Как почетные гости, так и принимающая сторона разбрелись лениво по ближайшим кустам, а комдив, пользуясь удобным моментом, решил украдкой наведаться к озеру. Очень много спорных вопросов возникло по ходу беседы, которые требовали незамедлительных ответов. И получить их можно было только через таинственную мобильную связь. Василий Иванович с оглядкой спустился по береговому откосу, подошел к кромке воды и восстановил справедливый баланс уровня жидкости в природе. И только после этого, облегченно присел на заветный ольховый топляк. Он достал из глубокого кармана габардиновых галифе сотовый телефон, включил рабочий режим и с легкостью набрал девять сплошных четверок. В трубке незамедлительно ответили:
– Говорите, слушаю Вас.
– Я, конечно, премного извиняюсь, Отче наш, быть может звоню и не вовремя, но мне до невтерпежки хочется поговорить о сегодняшних наших гостях. Должен признать, они оказались неплохими ребятами, даже расставаться не хочется, право же, почти такие, как мы. Вам, наверняка, хорошо все известно про них. Знаете, кем они были, кем остаются сейчас и, главное, точно осведомлены, что ожидает этих парней впереди.
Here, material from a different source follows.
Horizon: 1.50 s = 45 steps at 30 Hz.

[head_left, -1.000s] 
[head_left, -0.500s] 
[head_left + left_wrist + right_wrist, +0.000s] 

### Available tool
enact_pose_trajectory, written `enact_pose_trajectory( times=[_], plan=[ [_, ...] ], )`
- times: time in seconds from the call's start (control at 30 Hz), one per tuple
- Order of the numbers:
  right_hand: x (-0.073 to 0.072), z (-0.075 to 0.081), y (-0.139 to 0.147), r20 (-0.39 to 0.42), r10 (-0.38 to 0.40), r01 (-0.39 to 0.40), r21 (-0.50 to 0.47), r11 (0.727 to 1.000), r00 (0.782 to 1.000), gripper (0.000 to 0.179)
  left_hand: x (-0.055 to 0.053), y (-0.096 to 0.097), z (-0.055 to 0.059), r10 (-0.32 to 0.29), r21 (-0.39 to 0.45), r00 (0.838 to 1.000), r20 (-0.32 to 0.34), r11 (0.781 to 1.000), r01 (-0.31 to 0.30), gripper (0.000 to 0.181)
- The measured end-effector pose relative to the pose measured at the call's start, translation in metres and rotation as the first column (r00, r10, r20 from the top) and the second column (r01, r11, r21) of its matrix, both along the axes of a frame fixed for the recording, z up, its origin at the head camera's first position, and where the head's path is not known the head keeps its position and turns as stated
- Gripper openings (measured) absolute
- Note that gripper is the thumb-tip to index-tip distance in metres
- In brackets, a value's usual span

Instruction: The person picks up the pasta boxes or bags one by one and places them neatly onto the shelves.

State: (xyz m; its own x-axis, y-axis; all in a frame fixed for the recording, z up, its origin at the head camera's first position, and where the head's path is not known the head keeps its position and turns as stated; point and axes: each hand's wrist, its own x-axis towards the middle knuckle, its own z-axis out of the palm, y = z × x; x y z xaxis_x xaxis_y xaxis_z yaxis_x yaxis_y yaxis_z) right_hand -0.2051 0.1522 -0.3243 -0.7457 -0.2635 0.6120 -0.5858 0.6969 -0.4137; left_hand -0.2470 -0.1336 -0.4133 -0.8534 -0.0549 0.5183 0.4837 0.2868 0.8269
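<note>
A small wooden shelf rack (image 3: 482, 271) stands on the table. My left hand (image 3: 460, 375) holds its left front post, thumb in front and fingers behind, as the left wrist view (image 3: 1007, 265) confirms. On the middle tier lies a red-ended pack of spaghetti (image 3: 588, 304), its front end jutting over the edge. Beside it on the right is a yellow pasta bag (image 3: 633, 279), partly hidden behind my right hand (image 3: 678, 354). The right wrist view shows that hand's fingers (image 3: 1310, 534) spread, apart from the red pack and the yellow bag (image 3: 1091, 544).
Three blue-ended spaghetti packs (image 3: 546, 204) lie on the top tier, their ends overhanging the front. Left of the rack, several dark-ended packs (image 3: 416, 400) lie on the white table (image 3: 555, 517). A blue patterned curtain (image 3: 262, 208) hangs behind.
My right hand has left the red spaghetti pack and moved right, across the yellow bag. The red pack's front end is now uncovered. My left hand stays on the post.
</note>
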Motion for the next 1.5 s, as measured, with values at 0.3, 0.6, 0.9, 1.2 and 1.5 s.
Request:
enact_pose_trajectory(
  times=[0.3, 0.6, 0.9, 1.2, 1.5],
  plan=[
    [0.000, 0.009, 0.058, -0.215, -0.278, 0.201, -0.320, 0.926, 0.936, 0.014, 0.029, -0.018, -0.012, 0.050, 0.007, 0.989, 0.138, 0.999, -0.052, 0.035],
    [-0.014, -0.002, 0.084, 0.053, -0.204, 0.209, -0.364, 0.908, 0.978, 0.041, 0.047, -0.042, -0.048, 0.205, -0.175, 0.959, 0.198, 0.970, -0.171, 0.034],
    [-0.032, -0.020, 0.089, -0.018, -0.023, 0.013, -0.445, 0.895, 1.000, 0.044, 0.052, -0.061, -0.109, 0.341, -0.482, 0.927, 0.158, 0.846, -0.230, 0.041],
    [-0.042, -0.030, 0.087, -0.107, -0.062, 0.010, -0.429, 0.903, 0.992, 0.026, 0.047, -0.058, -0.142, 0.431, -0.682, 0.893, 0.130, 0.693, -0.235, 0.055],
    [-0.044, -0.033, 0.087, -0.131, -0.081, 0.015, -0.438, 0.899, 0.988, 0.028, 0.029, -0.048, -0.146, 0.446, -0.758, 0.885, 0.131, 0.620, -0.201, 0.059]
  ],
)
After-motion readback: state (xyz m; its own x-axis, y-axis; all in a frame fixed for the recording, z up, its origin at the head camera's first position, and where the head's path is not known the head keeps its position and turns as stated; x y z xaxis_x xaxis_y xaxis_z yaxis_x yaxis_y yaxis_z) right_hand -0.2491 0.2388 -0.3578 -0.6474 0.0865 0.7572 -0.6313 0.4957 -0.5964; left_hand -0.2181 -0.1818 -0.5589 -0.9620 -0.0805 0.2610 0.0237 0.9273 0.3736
Если их личное дело не хранится в контрразведке под грифом "секретно", поделитесь по дружбе хоть какой-нибудь информацией, просто сгораю от любопытства.
Чапаев, разумеется, был хорошо осведомлен о всяких причудах Создателя, о Его непредсказуемой манере рассмеяться в самый неподходящий момент. Однако на сей раз Тот превзошел самые смелые ожидания. Смех зародился почти что беззвучно, с мелкими подвываниями и всхлипываниями, потом вдруг выплеснулся таким громовым хохотом, что комдив непроизвольно поднял очи к небу в поисках электрической молнии. После резкого обрыва нечеловеческого ликования, из трубки, как ни в чем не бывало, послышалось:
– Как всегда, ошибаешься, друг мой, Василий, они не по нашему ведомству числятся. Не в моей, представь себе компетенции, знать и определять их дальнейший вселенский маршрут. Не то, чтобы недоступны, просто мне неинтересны они, для таких клиентов имеются опытные специалисты. Если горишь нетерпением, могу, по-приятельски, предложить секретный связной телефон. Номерок запомнить несложно, всего-то состоит из девяти обыкновенных шестерок. Звони вечерком, у них справочная служба довольно любезная, работают по высокому классу, получишь ответы на любой свой вопрос.
Василий Иванович, не будь простофилей, враз догадался к чему это клонит Создатель и потому пошел на хитрый маневр. Он сделал попытку подступиться с другой стороны.